▶ **TASK TO CARRY OUT**
All lines from the opening of the material up to and including the line with "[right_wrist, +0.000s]" should be transcribed exactly, pictures excepted.

▶ **COLLECTED DATA**
________________

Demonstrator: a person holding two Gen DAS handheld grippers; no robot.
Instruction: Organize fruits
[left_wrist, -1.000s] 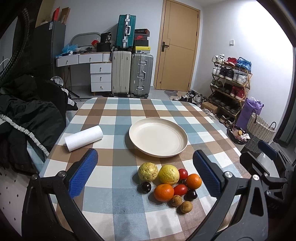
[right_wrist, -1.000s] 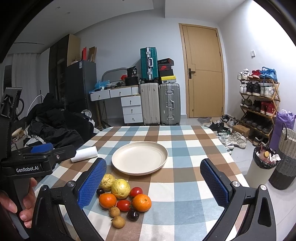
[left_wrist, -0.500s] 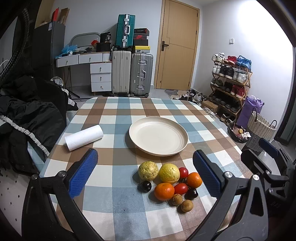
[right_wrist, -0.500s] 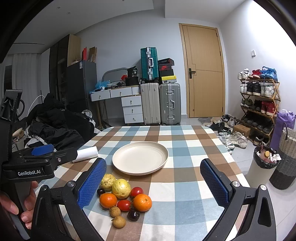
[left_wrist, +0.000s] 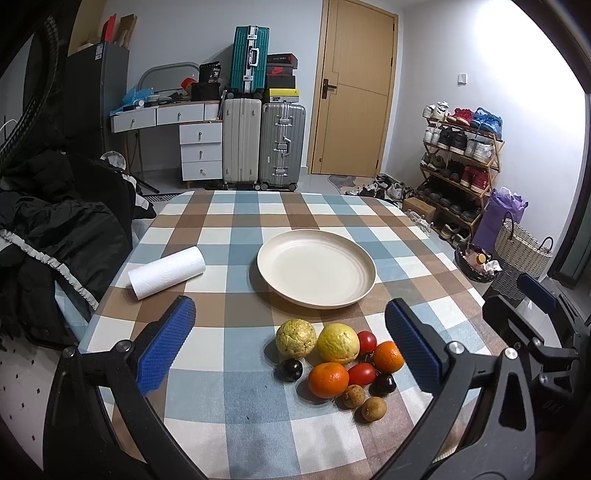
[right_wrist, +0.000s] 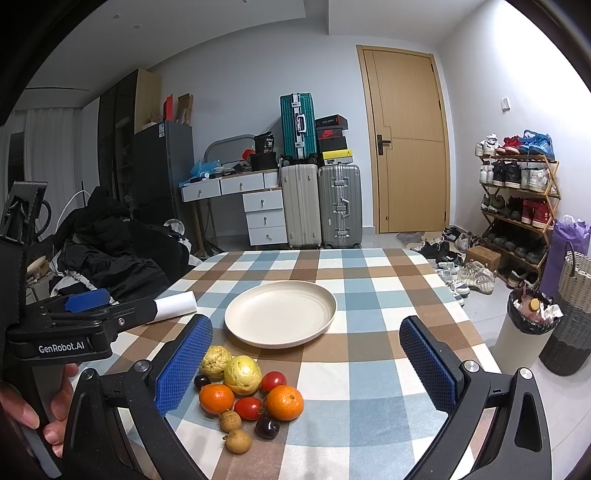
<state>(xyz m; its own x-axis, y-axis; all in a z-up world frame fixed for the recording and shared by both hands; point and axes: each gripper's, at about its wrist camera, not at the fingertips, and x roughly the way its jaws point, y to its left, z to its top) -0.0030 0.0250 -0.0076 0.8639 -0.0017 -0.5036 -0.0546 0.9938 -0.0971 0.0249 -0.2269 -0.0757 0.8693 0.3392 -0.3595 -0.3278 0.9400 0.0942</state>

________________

▶ **YOUR RESPONSE**
Demonstrator: a person holding two Gen DAS handheld grippers; no robot.
Instruction: Organize fruits
[left_wrist, -1.000s] 
[right_wrist, -1.000s] 
[left_wrist, -0.500s] 
[right_wrist, -0.500s] 
[left_wrist, +0.000s] 
[right_wrist, +0.000s] 

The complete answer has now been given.